(What the exercise asks)
From the line containing "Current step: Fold" to the line containing "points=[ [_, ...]" in the entries below, reproduce every line exactly, ends included. Nothing else belongs in the copy, and no pictures.
Segment Start: Data
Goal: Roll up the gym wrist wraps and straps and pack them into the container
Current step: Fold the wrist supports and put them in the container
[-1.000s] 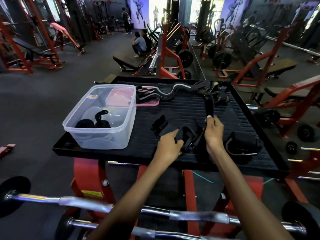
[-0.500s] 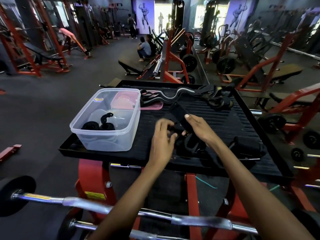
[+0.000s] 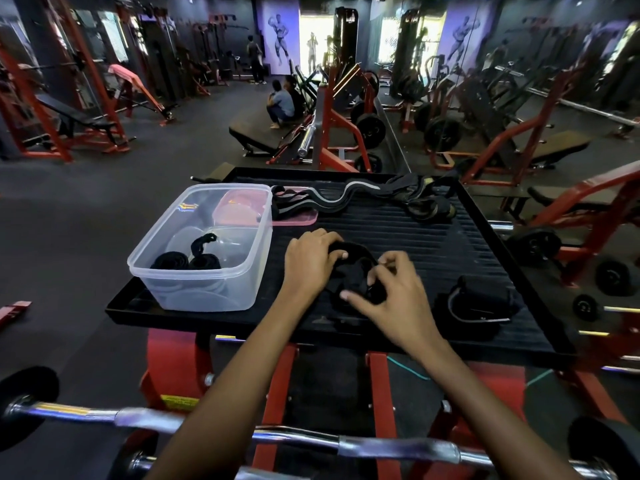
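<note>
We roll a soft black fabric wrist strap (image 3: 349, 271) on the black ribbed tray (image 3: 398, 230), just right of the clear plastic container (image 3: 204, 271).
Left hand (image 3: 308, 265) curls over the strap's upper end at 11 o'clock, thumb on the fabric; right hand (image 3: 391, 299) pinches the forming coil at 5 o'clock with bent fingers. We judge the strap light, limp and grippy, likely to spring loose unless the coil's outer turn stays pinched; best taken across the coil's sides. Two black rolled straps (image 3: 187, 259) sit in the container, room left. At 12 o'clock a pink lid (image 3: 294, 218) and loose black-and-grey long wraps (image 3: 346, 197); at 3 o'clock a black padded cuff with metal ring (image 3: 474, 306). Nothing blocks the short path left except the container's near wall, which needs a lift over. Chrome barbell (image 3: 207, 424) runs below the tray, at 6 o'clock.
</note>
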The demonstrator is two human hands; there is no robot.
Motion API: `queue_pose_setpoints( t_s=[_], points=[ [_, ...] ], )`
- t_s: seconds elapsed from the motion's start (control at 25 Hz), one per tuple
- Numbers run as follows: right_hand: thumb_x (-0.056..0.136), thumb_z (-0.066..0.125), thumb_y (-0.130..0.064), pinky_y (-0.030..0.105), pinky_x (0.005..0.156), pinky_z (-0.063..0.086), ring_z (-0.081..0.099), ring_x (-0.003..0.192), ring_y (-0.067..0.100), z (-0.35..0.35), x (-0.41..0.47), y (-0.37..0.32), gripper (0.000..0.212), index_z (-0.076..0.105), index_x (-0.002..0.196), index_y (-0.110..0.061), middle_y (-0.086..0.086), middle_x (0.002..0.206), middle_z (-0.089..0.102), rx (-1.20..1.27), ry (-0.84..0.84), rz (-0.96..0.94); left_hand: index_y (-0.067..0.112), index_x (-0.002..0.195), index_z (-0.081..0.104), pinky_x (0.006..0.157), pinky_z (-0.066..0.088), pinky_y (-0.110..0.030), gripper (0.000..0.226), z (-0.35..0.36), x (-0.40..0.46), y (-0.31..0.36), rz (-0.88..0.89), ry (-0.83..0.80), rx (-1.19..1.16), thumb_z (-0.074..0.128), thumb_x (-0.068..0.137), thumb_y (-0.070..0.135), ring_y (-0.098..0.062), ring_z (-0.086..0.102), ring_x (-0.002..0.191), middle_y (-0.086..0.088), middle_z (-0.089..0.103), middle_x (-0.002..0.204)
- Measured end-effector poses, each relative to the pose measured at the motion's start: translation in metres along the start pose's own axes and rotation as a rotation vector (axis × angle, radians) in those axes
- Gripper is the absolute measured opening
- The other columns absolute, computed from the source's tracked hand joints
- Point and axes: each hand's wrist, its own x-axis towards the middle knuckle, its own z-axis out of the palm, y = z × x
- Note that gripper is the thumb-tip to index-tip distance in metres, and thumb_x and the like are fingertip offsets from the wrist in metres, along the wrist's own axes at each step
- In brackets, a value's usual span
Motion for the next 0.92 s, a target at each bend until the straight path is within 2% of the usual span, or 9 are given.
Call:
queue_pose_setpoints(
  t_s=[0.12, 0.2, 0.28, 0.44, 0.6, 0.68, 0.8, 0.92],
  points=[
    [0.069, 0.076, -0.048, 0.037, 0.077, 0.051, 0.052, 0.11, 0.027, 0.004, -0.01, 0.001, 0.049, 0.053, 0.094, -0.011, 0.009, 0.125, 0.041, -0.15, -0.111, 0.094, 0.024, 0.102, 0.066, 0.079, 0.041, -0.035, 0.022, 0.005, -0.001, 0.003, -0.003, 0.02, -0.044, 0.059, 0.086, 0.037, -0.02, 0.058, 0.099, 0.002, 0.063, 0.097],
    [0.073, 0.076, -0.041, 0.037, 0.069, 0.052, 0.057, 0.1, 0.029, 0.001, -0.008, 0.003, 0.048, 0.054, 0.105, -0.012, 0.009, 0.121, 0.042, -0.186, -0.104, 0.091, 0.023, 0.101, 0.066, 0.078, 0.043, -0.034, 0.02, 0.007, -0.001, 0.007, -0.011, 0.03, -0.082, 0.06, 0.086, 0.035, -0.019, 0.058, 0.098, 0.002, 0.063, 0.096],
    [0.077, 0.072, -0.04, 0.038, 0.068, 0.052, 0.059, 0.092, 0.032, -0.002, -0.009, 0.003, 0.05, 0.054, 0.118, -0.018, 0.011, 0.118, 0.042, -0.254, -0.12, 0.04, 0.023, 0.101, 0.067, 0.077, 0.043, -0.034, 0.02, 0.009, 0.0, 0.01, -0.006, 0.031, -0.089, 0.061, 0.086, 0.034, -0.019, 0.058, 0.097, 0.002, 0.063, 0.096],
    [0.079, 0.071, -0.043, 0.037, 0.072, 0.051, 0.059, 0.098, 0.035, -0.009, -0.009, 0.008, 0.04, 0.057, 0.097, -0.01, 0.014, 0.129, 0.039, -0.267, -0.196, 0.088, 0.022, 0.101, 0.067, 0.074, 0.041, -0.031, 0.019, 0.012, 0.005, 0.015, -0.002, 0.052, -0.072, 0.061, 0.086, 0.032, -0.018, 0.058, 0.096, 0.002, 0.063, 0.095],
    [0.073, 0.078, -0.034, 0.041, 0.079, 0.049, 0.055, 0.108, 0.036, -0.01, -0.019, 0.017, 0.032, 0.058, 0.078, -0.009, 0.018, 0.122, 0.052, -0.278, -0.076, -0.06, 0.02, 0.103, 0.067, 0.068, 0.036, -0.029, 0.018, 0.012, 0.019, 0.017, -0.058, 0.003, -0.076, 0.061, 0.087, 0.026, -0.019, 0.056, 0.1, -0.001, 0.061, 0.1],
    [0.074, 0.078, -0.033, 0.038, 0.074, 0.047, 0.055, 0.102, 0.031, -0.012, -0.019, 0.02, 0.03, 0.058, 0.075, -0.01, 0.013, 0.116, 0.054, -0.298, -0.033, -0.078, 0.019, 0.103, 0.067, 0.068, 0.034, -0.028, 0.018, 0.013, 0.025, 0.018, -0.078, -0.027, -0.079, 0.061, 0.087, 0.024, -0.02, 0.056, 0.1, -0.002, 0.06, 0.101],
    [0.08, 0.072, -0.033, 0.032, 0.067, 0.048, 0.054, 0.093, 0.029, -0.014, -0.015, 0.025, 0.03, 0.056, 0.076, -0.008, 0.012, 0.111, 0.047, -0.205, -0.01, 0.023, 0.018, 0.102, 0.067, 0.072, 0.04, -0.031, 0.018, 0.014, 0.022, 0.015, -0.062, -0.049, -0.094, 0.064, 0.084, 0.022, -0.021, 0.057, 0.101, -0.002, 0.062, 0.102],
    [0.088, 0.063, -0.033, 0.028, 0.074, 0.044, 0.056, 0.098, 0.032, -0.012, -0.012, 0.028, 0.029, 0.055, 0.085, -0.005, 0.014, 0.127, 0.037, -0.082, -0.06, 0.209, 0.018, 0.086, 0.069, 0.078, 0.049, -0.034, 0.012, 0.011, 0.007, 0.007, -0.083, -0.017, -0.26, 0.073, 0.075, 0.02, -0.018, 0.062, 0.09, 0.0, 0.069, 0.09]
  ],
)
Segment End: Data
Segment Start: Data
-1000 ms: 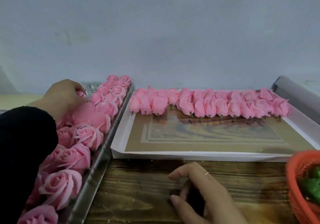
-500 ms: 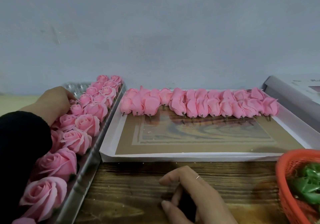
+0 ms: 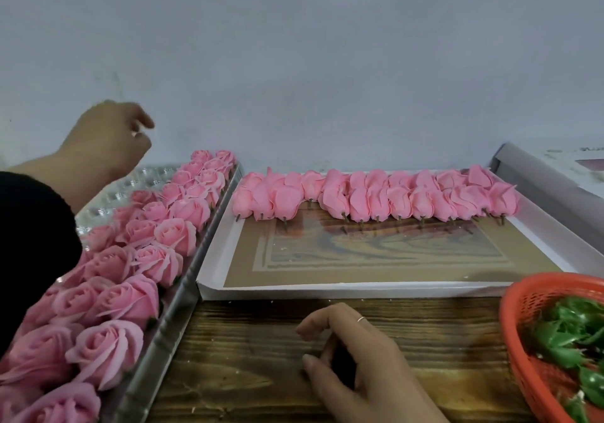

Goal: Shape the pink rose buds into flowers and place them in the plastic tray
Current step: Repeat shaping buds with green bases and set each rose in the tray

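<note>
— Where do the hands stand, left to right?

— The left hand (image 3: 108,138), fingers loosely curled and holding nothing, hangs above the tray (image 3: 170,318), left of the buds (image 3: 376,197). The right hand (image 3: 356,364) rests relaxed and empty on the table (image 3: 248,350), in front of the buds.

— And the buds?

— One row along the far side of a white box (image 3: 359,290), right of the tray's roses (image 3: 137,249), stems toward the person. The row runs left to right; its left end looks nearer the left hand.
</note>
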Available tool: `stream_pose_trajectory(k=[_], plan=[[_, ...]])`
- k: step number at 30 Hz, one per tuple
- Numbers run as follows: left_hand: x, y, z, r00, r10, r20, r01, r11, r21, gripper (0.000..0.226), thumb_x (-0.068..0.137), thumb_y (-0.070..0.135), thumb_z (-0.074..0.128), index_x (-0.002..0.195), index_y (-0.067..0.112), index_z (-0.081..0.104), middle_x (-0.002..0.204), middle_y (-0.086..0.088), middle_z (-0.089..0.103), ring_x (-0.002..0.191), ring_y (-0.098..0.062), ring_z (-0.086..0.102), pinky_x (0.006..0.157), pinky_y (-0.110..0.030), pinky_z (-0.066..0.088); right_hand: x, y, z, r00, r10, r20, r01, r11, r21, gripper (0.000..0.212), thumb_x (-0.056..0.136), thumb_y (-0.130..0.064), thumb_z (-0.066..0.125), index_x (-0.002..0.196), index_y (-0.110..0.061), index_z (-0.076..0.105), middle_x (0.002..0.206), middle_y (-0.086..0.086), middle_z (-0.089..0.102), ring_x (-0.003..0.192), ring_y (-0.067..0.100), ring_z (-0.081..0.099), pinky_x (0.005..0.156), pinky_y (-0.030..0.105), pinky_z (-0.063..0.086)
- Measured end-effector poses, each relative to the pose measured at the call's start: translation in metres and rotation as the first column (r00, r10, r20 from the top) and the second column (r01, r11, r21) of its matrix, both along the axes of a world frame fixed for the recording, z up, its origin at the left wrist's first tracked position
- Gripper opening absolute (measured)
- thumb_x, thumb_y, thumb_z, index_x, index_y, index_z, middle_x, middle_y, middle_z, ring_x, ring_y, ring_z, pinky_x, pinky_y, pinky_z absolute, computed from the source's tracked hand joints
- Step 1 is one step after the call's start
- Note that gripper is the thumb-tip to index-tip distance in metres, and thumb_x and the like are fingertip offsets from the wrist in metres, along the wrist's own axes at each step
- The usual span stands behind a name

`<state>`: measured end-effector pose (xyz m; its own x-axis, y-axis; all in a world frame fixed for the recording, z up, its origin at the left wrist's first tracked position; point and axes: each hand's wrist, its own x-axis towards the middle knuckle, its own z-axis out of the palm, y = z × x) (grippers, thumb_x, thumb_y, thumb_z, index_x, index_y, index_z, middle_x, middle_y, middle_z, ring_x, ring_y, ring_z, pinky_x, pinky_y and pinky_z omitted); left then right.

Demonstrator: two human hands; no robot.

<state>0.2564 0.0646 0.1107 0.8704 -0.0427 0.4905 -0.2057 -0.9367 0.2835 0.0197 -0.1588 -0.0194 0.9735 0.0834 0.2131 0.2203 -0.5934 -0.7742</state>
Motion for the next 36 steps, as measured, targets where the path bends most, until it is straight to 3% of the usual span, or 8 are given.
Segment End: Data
(Response to the exercise)
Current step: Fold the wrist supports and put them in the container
[-1.000s] 
[-0.500s] 
[+0.000s] 
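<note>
We roll a soft black fabric wrist strap (image 3: 349, 271) on the black ribbed tray (image 3: 398, 230), just right of the clear plastic container (image 3: 204, 271).
Left hand (image 3: 308, 265) curls over the strap's upper end at 11 o'clock, thumb on the fabric; right hand (image 3: 391, 299) pinches the forming coil at 5 o'clock with bent fingers. We judge the strap light, limp and grippy, likely to spring loose unless the coil's outer turn stays pinched; best taken across the coil's sides. Two black rolled straps (image 3: 187, 259) sit in the container, room left. At 12 o'clock a pink lid (image 3: 294, 218) and loose black-and-grey long wraps (image 3: 346, 197); at 3 o'clock a black padded cuff with metal ring (image 3: 474, 306). Nothing blocks the short path left except the container's near wall, which needs a lift over. Chrome barbell (image 3: 207, 424) runs below the tray, at 6 o'clock.
</note>
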The demonstrator is two human hands; there is no robot.
Motion API: `queue_pose_setpoints( t_s=[_], points=[ [_, ...] ], )`

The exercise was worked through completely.